Store, list or extract files in an archive (originally on tape - Tape ARchiver).

      tar [[-]function] [options] filenames...

      tar [[-]function] [options] -C directory-name...

   Command-line arguments that specify files to add to, extract from,
   or list from an archive can be given as shell pattern matching strings.

   Exactly one of the following functions (shown in bold) must be specified:
   --concatenate  Append the contents of named file, which must itself be a
                  gnutar archive, to the end of the archive (erasing the old
                  end-of-archive block).  This has the effect of adding the
                  files contained in the named file to the first archive,
                  rather than adding the second archive as an element of the
                  first.  Note: This option requires a rewritable tarfile,
                  tapes.  (see notes below)
   --create     Create a new archive (or truncate an old one) and write the named files to it.

   --compare    Find differences between files in the archive and
                corresponding files in the file system.

   --delete     Delete named files from the archive.
                (Does not work on quarter-inch tapes).
   --append     Append files to the end of an archive.
                (Does not work on quarter-inch tapes).
   --list       List the contents of an archive; if filename arguments are
                given, only those files are listed, otherwise the entire
                table of contents is listed.

   --test-label   Test the archive volume label and exit

   --update     Append the named files if the on-disk version has a modification date
                more recent than their copy in the archive(if any). 
                Does not work on quarter-inch tapes.
   --get        Extract files from an archive.  The owner, modification time, and file
                permissions are restored, if possible. If no file arguments are given,
                extract all the files in the archive.
                If a filename argument matches the name of a directory on the tape, that directory
                and its contents are extracted (as well as all directories under that directory).
                If the archive contains multiple entries corresponding to the same file (see the --append command
                above), the last one extracted will overwrite all earlier versions.

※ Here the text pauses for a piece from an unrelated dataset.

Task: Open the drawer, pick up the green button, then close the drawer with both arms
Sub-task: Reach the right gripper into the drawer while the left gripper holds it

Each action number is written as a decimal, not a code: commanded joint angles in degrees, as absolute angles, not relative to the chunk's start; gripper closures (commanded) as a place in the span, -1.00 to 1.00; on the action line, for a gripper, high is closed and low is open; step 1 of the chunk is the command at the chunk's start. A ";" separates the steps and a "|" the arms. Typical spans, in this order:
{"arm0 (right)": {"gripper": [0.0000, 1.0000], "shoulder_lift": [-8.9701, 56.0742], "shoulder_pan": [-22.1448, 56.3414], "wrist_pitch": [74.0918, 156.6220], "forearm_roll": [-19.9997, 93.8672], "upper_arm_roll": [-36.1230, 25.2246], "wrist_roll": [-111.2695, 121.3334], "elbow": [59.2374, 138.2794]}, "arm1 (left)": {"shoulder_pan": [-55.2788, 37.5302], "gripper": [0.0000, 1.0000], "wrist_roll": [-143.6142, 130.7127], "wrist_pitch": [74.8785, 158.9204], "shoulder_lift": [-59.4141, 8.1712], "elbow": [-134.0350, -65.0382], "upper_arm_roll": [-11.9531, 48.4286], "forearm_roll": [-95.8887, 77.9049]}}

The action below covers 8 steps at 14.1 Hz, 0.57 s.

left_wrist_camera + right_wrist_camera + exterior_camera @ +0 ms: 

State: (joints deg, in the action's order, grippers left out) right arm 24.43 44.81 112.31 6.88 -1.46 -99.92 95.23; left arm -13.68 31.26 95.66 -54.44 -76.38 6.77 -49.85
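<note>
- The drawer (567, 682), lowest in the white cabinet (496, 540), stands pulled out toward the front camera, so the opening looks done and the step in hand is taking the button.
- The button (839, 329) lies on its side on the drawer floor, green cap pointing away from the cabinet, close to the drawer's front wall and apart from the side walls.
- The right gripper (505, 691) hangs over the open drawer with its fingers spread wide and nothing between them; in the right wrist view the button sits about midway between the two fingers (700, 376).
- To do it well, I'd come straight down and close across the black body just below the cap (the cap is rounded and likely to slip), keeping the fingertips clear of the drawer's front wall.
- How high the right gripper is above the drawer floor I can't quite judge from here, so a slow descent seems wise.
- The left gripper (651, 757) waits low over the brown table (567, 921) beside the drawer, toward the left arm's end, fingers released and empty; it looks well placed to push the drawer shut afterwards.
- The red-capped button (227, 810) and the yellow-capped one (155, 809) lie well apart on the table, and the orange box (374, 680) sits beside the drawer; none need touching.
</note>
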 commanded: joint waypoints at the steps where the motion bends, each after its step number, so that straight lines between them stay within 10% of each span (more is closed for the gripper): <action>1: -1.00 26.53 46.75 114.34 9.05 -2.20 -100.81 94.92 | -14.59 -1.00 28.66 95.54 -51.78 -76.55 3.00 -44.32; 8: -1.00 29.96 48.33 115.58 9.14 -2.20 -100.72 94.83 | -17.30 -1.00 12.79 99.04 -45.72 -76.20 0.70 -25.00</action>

   -C, --directory=DIR     change to directory DIR

   -f, --file=ARCHIVE     use archive file or device ARCHIVE

   -j, --bzip2     filter the archive through bzip2

   -J, --xz     filter the archive through xz

   -p, --preserve-permissions     extract information about file permissions (default for superuser)

   -v, --verbose     verbosely list files processed.

   -z, --gzip     filter the archive through gzip 

You can specify an argument for --file (or -f ) whenever you use tar; this option determines the name of the archive file that 'tar' will work on.

If you don’t specify this argument, then 'tar' will use a default, usually some physical tape drive attached to your machine. If there is no tape drive attached, or the default is not meaningful, then 'tar' will print an error message like one of the following:

   tar: can’t open /dev/rmt8 : No such device or address
   tar: can’t open /dev/rsmt0 : I/O error

To avoid confusion, we recommend that you always specify an archive file name by using '--file=ARCHIVE-NAME' (or '-f ARCHIVE-NAME') when writing your 'tar' commands.

   --verbose' ('-v') shows details about the results of running 'tar'.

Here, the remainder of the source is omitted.